# [Problem description]
Scan the entries for lines with the word "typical" and copy those lines.

Collection entries:
··········

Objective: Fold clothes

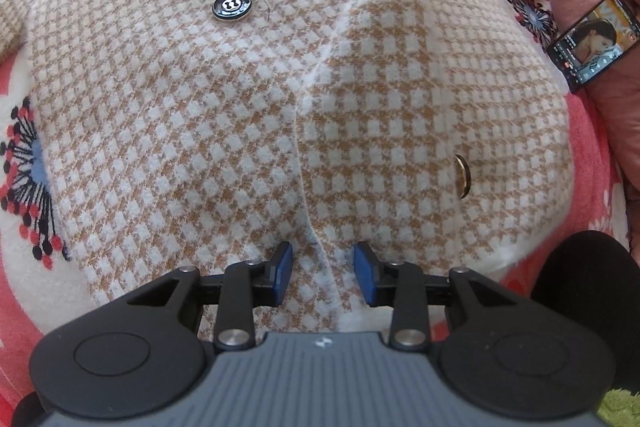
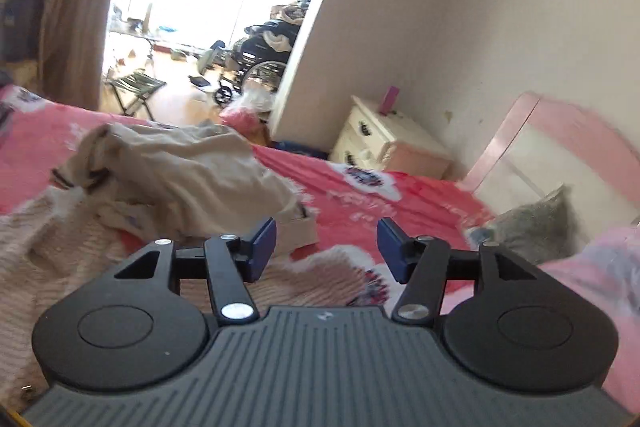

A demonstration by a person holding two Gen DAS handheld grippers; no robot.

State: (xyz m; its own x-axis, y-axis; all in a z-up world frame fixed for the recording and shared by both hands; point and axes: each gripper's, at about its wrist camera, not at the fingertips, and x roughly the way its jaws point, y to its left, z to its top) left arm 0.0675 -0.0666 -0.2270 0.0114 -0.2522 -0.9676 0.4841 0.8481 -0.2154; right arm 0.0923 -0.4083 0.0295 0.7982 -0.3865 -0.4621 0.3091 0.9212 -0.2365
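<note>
Your checked cardigan (image 1: 248,115) lies flat on the pink bedspread (image 1: 592,155), its front edge running between the narrowly parted pads of your left gripper (image 1: 323,273); nothing's pinched. Grab here and you'll likely catch one layer, so the fold drags crooked. That hand points steeply down. Your right gripper (image 2: 326,250) is raised, near level, wide and empty, with a beige garment (image 2: 180,167) beyond it.
</note>
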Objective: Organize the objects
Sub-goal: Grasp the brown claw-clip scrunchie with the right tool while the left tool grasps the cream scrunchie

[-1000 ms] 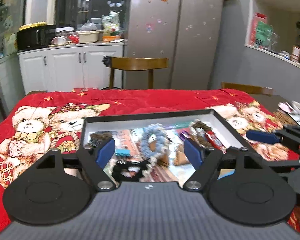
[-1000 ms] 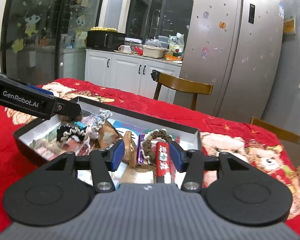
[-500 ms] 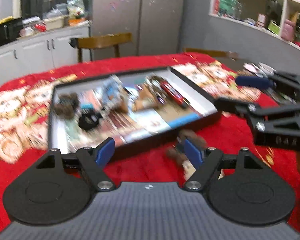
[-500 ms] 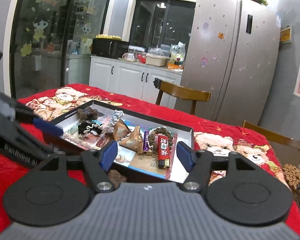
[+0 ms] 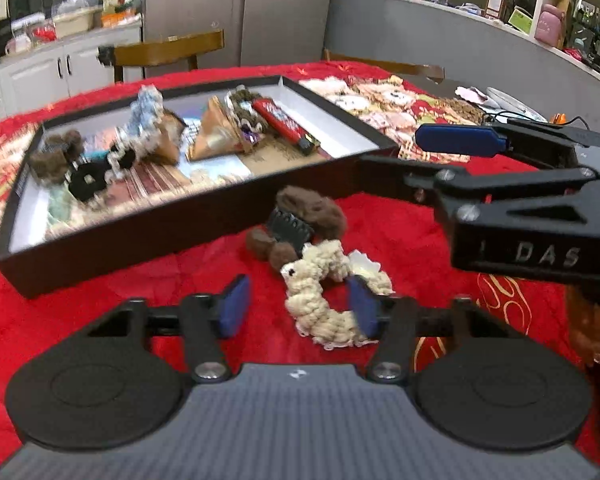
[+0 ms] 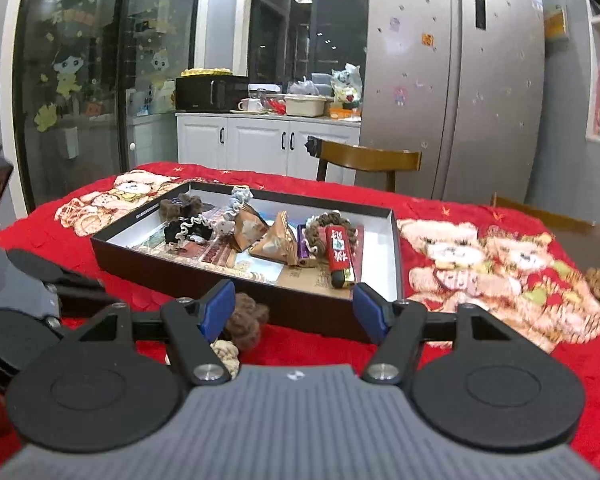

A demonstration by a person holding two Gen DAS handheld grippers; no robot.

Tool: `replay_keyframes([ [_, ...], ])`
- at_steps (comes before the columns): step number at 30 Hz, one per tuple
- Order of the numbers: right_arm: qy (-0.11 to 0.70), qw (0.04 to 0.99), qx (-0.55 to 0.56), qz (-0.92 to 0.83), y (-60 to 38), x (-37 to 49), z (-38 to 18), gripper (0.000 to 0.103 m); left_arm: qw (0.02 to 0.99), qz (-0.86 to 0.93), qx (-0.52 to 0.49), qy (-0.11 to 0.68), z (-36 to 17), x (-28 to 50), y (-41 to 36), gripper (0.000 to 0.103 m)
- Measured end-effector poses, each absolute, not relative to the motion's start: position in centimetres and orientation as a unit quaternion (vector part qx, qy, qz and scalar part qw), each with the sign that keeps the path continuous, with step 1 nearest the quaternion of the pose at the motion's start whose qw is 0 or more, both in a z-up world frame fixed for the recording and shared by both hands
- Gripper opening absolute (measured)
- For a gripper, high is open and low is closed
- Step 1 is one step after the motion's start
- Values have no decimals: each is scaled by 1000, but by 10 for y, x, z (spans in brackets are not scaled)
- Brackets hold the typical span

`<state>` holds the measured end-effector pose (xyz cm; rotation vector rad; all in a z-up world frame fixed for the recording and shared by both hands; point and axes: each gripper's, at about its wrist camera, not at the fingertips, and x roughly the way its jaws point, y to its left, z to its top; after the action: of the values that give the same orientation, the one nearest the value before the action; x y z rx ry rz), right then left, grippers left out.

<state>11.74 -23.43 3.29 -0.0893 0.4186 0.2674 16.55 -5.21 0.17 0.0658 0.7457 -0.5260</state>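
Cream scrunchie (image 5: 327,304) lies curled between left tongs (image 5: 298,310).

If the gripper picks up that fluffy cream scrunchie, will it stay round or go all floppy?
The cream scrunchie looks like soft, loose yarn, so it would probably droop. It seems light, and its fuzzy surface should resist slipping.

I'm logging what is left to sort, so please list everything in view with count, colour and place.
tray: one, black, white inside, on the red bear-print tablecloth
cream scrunchie: one, on the cloth before the tray, between the left pads
brown hair clip: one, fluffy brown with black teeth, beside it
red bar: one, in the tray's right part
paper cones: two, tan, tray middle
black scrunchie: one, tray left
chair: one, wooden, behind table
left hand-held gripper: jaws just closing around the scrunchie
right hand-held gripper: open, empty
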Motion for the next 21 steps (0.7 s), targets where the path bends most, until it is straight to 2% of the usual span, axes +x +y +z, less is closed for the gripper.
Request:
replay_keyframes([
  [2,213,967,-30,137,-237,120,30,77,898,-255,30,358,1,168,-51,47],
  [4,221,964,-19,144,-238,123,26,77,895,-262,24,360,1,169,-50,37],
  [6,229,962,-13,150,-235,126,22,77,894,-266,21,361,0,169,-49,22],
  [9,238,958,-12,158,-228,130,18,77,890,-276,19,362,1,169,-46,18],
  [18,285,942,-3,177,-205,151,5,77,878,-296,1,376,4,158,-17,18],
  [21,302,938,9,168,-206,158,-1,73,879,-294,3,374,5,152,-9,18],
])
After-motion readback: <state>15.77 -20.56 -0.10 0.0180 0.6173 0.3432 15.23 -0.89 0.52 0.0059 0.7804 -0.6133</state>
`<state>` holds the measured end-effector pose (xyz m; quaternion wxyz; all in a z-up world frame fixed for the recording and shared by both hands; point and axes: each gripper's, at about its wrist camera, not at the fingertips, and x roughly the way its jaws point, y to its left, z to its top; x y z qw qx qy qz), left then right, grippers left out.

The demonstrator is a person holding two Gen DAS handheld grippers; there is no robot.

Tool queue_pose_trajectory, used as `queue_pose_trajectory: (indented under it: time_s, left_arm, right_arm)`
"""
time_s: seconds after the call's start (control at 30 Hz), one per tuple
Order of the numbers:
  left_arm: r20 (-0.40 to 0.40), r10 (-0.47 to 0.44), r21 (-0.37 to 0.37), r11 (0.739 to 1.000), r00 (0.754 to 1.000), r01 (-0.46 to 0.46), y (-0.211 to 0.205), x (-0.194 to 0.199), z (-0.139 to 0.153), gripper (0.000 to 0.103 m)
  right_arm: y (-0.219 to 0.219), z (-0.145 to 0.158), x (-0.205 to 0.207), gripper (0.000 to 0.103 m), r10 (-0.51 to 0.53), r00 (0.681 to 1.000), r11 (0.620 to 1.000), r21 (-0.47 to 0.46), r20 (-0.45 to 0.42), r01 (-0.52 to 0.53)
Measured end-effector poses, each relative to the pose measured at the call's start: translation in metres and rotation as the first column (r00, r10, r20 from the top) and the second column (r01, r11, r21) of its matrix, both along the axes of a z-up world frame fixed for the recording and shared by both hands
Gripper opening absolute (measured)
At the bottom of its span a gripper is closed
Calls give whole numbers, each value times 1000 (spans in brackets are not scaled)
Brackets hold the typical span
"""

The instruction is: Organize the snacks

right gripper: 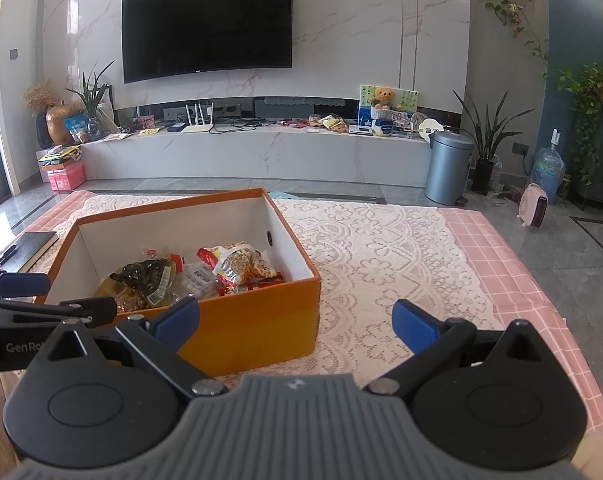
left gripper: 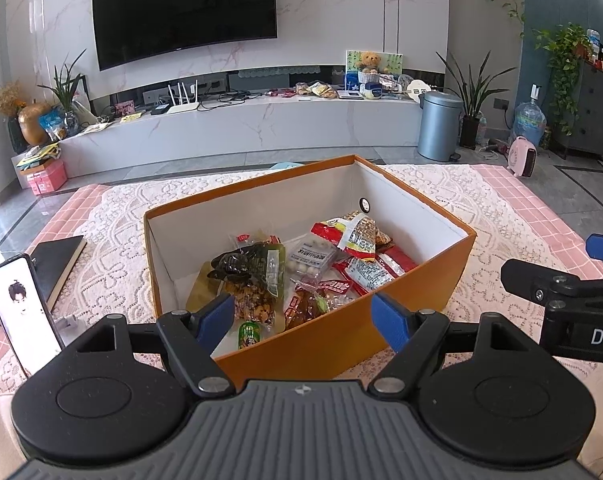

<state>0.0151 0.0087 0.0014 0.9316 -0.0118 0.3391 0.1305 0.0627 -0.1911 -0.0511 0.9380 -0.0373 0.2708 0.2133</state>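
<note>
An orange box (left gripper: 421,284) with white inner walls stands on the lace-covered table, also seen in the right wrist view as the orange box (right gripper: 261,328). Inside lie several snack packs (left gripper: 301,272): a dark green pouch (left gripper: 257,266), red-and-white packets (left gripper: 357,240) and a small green can-shaped pack (left gripper: 250,334). My left gripper (left gripper: 305,320) is open just above the box's near edge, nothing between its blue fingers. My right gripper (right gripper: 297,320) is open to the right of the box's near corner, holding nothing. The snack packs (right gripper: 197,276) show in that view too.
A phone (left gripper: 21,308) stands propped at the table's left, with a black notebook (left gripper: 59,260) behind it. White lace cloth (right gripper: 381,264) over a pink checked cover spreads right of the box. Beyond the table are a TV bench, a grey bin (right gripper: 447,168) and a pink heater (right gripper: 535,210).
</note>
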Motion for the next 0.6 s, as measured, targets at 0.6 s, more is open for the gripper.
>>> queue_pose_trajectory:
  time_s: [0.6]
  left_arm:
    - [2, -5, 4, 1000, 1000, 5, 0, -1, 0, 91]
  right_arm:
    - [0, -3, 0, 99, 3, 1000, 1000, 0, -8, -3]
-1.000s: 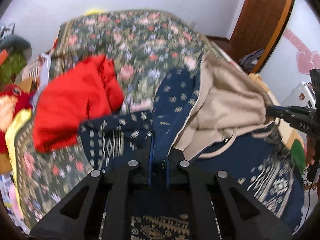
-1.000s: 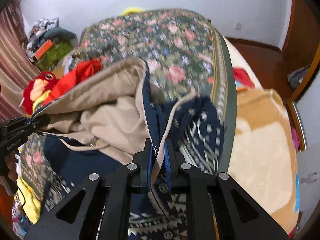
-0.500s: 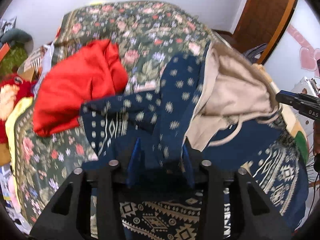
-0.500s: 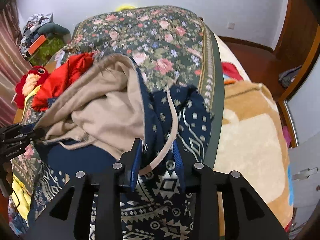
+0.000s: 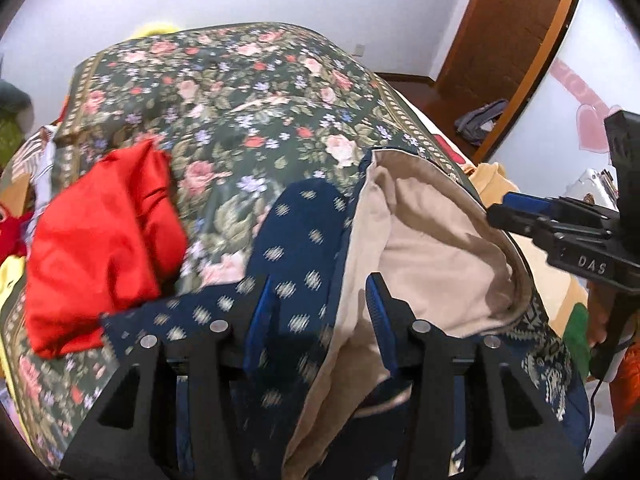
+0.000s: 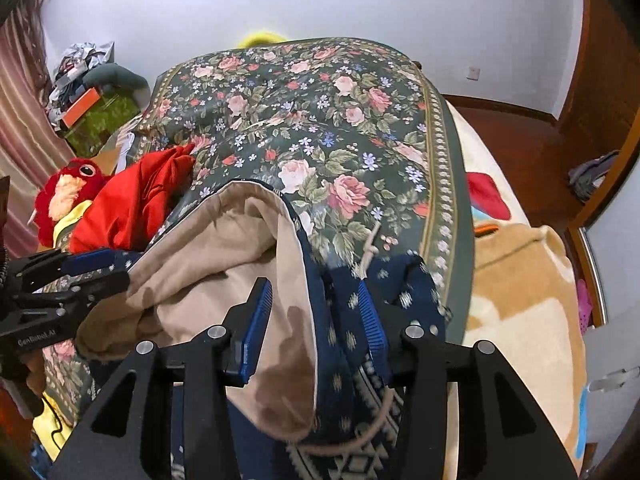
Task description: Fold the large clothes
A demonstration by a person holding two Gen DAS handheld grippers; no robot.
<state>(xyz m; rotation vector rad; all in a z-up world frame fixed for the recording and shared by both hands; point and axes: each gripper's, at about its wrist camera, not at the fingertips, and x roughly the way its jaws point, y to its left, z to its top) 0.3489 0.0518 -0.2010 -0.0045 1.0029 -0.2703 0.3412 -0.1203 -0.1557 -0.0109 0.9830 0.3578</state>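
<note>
A navy patterned hooded garment (image 5: 296, 240) with a beige lining (image 5: 424, 232) lies bunched on the floral bedspread (image 5: 240, 92). My left gripper (image 5: 320, 300) is open, its blue-padded jaws apart with the navy cloth lying loose between them. My right gripper (image 6: 314, 304) is open too, jaws spread over the hood edge; the garment (image 6: 340, 320) and its beige lining (image 6: 224, 256) drape between them. A beige drawstring (image 6: 370, 252) hangs over the navy cloth. Each gripper shows at the edge of the other view, the right one (image 5: 520, 216) and the left one (image 6: 92, 268).
A red garment (image 5: 100, 240) lies left of the navy one; it also shows in the right wrist view (image 6: 132, 204). A red plush toy (image 6: 64, 192) sits at the bed's left edge. A tan blanket (image 6: 520, 292) covers the right side. A wooden door (image 5: 508, 36) stands at the right.
Both grippers opened: one second ago each was shut on the garment's edge, now the jaws stand wide and the cloth lies loose on the bed.
</note>
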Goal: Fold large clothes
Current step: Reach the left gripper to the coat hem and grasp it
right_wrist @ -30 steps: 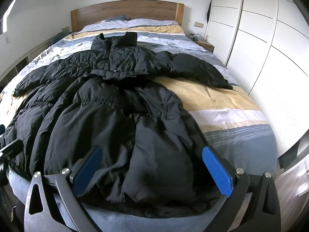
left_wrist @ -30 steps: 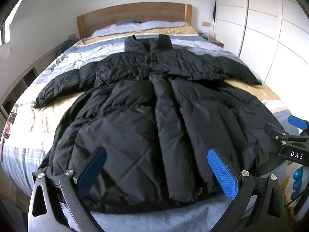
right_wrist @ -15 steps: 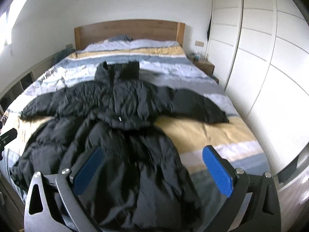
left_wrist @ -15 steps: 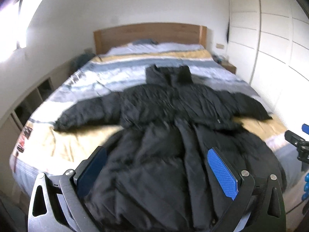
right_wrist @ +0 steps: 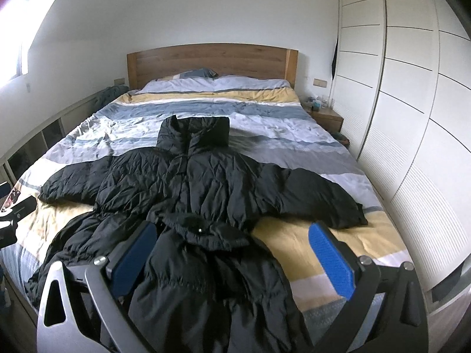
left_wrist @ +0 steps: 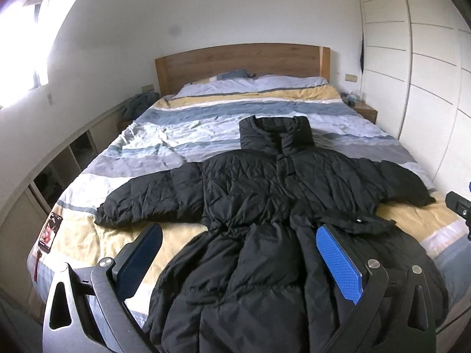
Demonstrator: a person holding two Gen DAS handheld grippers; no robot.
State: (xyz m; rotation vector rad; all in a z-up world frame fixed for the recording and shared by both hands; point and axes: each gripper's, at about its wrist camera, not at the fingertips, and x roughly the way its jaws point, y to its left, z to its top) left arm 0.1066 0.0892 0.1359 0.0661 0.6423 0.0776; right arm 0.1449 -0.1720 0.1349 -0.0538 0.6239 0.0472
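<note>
**Colleague:** What's in front of you?

**Me:** A double bed with a striped blue, yellow and white duvet (left_wrist: pixel 206 111). Across it lies a long black quilted puffer coat (left_wrist: pixel 265 194), front up, sleeves spread, collar toward the headboard.

**Colleague:** How will it handle?

**Me:** Probably bulky, soft, slippery. I'd pinch a sleeve cuff. My left gripper (left_wrist: pixel 238 267) and right gripper (right_wrist: pixel 232 260) both hover wide, empty.
</note>
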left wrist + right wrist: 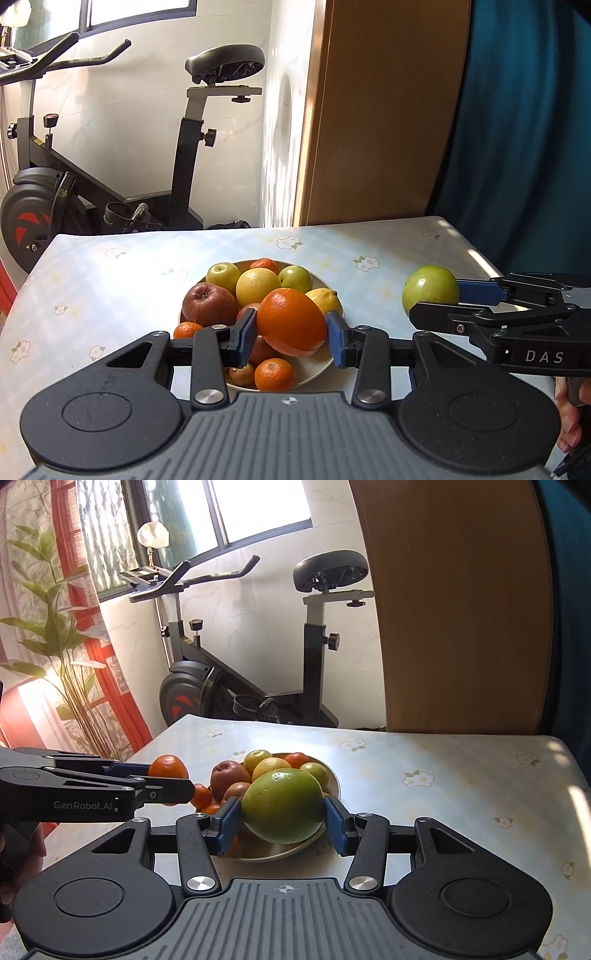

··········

# [Answer to this problem]
- Brackets hold the typical span
Brackets hold the typical span

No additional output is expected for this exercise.